◆ **Exercise prompt**
Give back all the data below exactly as it is shown.

◆ **The data**

────────────────

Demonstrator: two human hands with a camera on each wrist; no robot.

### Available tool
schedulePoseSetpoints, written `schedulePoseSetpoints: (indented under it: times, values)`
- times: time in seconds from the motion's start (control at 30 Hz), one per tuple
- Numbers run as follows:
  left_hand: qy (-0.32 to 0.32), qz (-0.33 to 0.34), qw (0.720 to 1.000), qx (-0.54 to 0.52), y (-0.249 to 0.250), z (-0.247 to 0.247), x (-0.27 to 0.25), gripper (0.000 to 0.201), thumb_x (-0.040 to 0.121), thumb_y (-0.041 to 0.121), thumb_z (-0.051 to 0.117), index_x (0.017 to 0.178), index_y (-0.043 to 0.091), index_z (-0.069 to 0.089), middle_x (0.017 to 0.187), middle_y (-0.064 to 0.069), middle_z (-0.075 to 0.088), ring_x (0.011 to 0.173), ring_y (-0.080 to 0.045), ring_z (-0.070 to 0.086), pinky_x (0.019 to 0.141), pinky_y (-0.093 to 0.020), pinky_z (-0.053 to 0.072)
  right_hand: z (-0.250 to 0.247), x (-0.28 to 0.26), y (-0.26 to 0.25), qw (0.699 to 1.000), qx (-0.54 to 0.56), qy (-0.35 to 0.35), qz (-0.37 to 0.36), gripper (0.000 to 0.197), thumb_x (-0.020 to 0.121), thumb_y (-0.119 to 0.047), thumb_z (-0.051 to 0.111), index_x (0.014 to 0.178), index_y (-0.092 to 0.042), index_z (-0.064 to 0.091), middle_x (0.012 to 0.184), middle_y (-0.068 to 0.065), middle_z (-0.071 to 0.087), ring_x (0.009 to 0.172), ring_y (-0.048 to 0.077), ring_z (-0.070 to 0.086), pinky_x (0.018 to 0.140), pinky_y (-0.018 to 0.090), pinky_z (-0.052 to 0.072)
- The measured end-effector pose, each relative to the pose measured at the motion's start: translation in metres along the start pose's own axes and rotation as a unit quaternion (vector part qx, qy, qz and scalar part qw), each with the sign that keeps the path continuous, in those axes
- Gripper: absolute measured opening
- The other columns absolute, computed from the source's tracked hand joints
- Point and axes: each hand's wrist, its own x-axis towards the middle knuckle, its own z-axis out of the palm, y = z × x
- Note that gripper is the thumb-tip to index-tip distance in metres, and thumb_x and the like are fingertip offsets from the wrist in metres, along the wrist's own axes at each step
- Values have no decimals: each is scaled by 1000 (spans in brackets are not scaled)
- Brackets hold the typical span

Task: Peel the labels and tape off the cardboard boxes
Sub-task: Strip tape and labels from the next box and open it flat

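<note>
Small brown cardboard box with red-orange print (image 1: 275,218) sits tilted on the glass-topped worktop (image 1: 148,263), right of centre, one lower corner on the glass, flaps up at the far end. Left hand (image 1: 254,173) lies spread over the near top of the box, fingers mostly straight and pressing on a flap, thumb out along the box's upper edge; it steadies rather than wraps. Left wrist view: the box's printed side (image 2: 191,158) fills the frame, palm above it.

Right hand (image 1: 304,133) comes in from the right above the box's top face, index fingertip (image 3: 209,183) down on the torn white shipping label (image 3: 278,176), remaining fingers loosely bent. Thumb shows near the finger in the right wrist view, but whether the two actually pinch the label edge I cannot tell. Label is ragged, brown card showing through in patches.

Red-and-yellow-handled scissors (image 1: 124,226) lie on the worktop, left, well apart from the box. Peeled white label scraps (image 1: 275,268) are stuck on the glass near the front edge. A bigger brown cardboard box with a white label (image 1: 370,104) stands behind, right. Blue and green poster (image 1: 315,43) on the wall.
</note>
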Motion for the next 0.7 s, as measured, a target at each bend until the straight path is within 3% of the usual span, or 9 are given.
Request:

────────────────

◆ **Task result**
Demonstrator: two human hands with a camera on each wrist; no robot.

### Available tool
schedulePoseSetpoints, written `schedulePoseSetpoints: (indented under it: times, values)`
- times: time in seconds from the motion's start (control at 30 Hz), one per tuple
- Numbers run as follows:
  left_hand: qy (-0.32 to 0.32), qz (-0.33 to 0.34), qw (0.720 to 1.000), qx (-0.54 to 0.52), y (-0.249 to 0.250), z (-0.247 to 0.247), x (-0.27 to 0.25), gripper (0.000 to 0.201), thumb_x (-0.040 to 0.121), thumb_y (-0.041 to 0.121), thumb_z (-0.051 to 0.117), index_x (0.017 to 0.178), index_y (-0.043 to 0.091), index_z (-0.069 to 0.089), middle_x (0.017 to 0.187), middle_y (-0.064 to 0.069), middle_z (-0.075 to 0.088), ring_x (0.011 to 0.173), ring_y (-0.080 to 0.045), ring_z (-0.070 to 0.086), pinky_x (0.019 to 0.141), pinky_y (-0.093 to 0.020), pinky_z (-0.053 to 0.072)
  right_hand: z (-0.250 to 0.247), x (-0.28 to 0.26), y (-0.26 to 0.25), qw (0.699 to 1.000), qx (-0.54 to 0.56), qy (-0.35 to 0.35), qz (-0.37 to 0.36), gripper (0.000 to 0.197), thumb_x (-0.020 to 0.121), thumb_y (-0.119 to 0.047), thumb_z (-0.051 to 0.111), index_x (0.014 to 0.178), index_y (-0.092 to 0.042), index_z (-0.064 to 0.091), middle_x (0.012 to 0.184), middle_y (-0.068 to 0.065), middle_z (-0.071 to 0.087), ring_x (0.009 to 0.172), ring_y (-0.048 to 0.077), ring_z (-0.070 to 0.086), pinky_x (0.018 to 0.140), pinky_y (-0.018 to 0.090), pinky_z (-0.052 to 0.072)
- The measured end-effector pose, each relative to the pose measured at the motion's start: translation in metres along the start pose's own axes and rotation as a unit quaternion (vector part qx, qy, qz and scalar part qw), each with the sign that keeps the path continuous, in those axes
- Gripper: absolute measured opening
- The other columns absolute, computed from the source's tracked hand joints
- Point and axes: each hand's wrist, its own x-axis towards the middle knuckle, its own z-axis out of the palm, y = z × x
- Note that gripper is the thumb-tip to index-tip distance in metres, and thumb_x and the like are fingertip offsets from the wrist in metres, along the wrist's own axes at each step
- Values have no decimals: each is scaled by 1000 (spans in brackets are not scaled)
- Brackets hold the typical span

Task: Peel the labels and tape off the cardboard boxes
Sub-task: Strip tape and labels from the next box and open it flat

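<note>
Small brown cardboard box with red-orange print (image 1: 275,218) sits tilted on the glass-topped worktop (image 1: 148,263), right of centre, one lower corner on the glass, flaps up at the far end. Left hand (image 1: 254,173) lies spread over the near top of the box, fingers mostly straight and pressing on a flap, thumb out along the box's upper edge; it steadies rather than wraps. Left wrist view: the box's printed side (image 2: 191,158) fills the frame, palm above it.

Right hand (image 1: 304,133) comes in from the right above the box's top face, index fingertip (image 3: 209,183) down on the torn white shipping label (image 3: 278,176), remaining fingers loosely bent. Thumb shows near the finger in the right wrist view, but whether the two actually pinch the label edge I cannot tell. Label is ragged, brown card showing through in patches.

Red-and-yellow-handled scissors (image 1: 124,226) lie on the worktop, left, well apart from the box. Peeled white label scraps (image 1: 275,268) are stuck on the glass near the front edge. A bigger brown cardboard box with a white label (image 1: 370,104) stands behind, right. Blue and green poster (image 1: 315,43) on the wall.
</note>
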Motion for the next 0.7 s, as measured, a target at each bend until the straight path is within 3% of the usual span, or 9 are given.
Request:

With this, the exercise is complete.